ARM7 Stick LPC2148 Board Bottom view


From the Rhydolabz Stick Series Quick Start boards this board contains NXP’s LPC-2148 microcontroller IC in it which belongs to ARM7 family. It is a high performance ARM7 TDMI-S based 32-bit RISC Microcontroller. This board is a good choice for beginners and also can be used in high end applications because of its inbuilt peripherals.


Features of ARM7 Stick

The ARM7 Stick comes with onboard LDO regulator for 3V3 Supply. They can be USB powered or externally powered by just changing the jumper. It has a on board USB to Serial converter and it also comes with boot loader code and USB interface for Serial communication and Programming. It has a Push button to hardware reset the controller. The board contains JTAG connector with 2x5 pin layout for programming/debugging and jumper pins to switch the USB interface between MCU USB pins and UART pins.

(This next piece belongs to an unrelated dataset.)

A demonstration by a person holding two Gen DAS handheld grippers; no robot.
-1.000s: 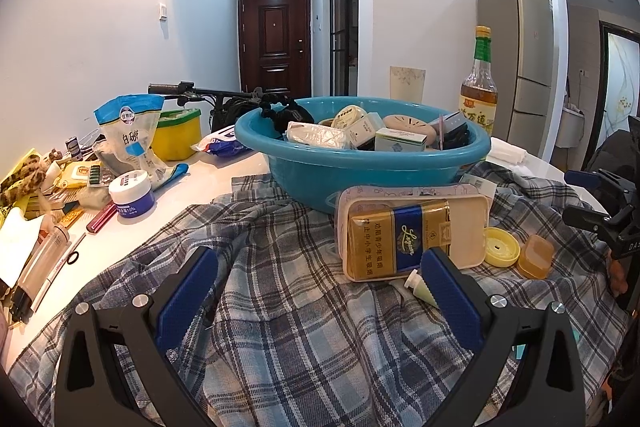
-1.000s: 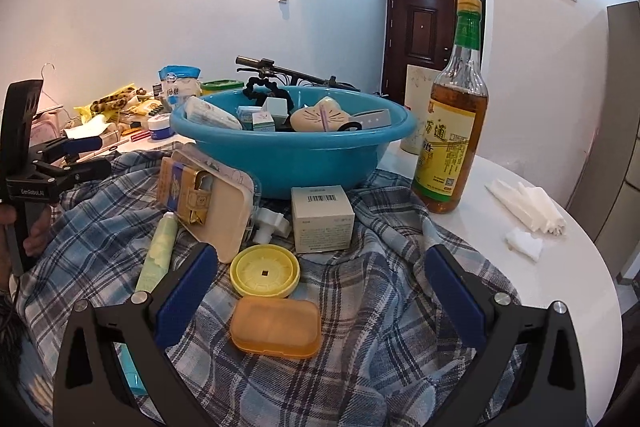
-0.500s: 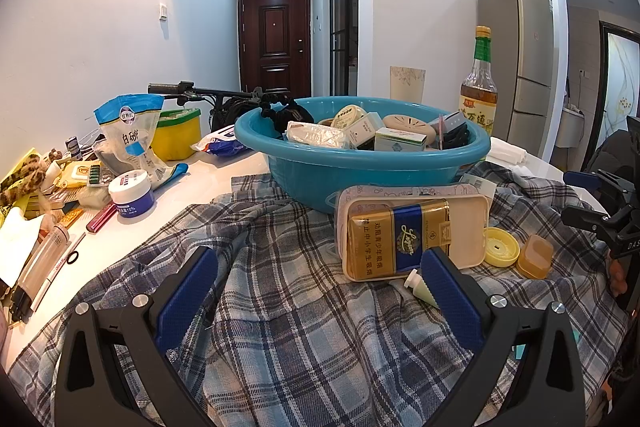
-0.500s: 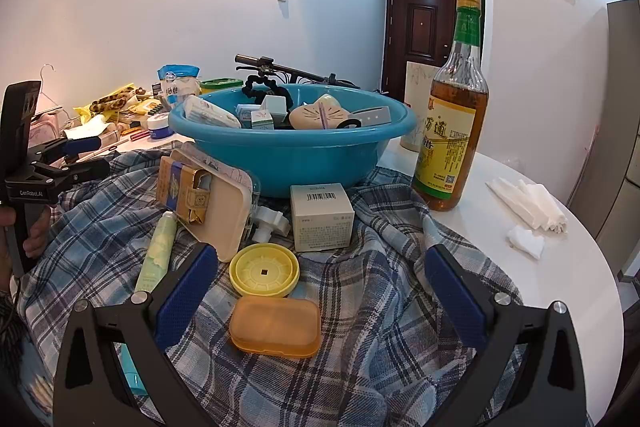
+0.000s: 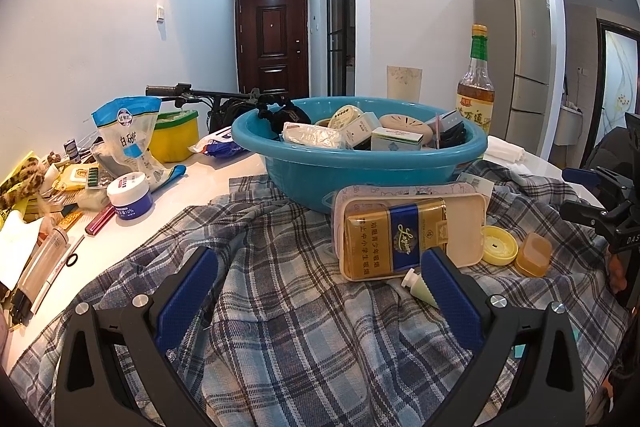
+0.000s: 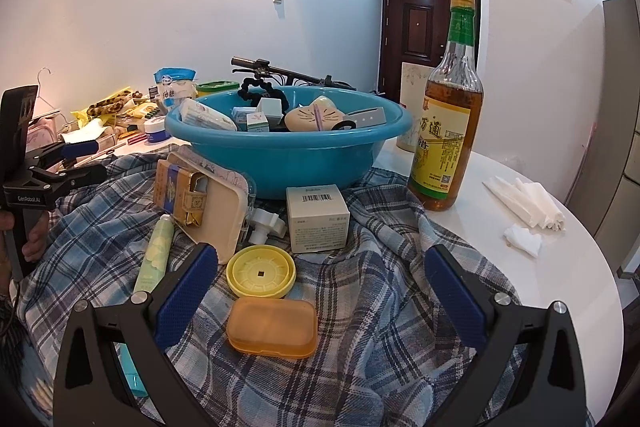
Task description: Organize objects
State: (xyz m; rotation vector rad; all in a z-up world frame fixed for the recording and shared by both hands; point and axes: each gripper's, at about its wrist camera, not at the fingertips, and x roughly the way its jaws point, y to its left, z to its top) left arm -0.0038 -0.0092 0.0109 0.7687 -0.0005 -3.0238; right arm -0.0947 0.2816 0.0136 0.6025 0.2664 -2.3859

It also has RTC battery backup pins and power Indication LED.

Image below shows the features present in ARM7 Stick

ARM7 LPC2148 Top and Bottom View


ARM7 Stick Features



  • Architecture: 16-bit/32-bit ARM7TDMI-S
  • CPU Frequency: 60 MHz
  • Number of GPIO pins: 45 (5V-Tolarant)
  • PWM Outputs: 6
  • ADC: Two 14-Channel (10-bit)
  • DAC: Single 10-bit DAC
  • USART Peripherals: 2
  • I2C Peripherals: 2 (40bits/s)
  • SPI Peripherals: 1
  • SSP Peripheral: 1
  • Timers: 2(32-bit)
  • Flash Memory: 512KB On-chip flash memory
  • RAM: 40kB On-chip Static RAM
  • Interrupt Pins: 21
  • Input Voltage: 4.5V ~ 6.5V
  • Current Draw: 500mA @5V
  • Dimensions: 64.5 x 31.5 MM

If you want to know more about technical features go through the datasheet of LPC2148 stick from RhydoLABZ.


Pin Details of ARM7 Stick

The complete pin-outs of ARM7 Stick is shown below. The pin numbers are present at the backside of the board. The Ground pin is indicated as GND. The 5V pin is for DC input. Now let’s see about the I/O pins. LPC2148 has two IO ports (P0 & P1) each of them are 32-bit wide. We need to understand the labelling let’s say Pa.b where a is for port number and b for pin number from (0-31).Example P0.7 which indicates port 0 and pin 7.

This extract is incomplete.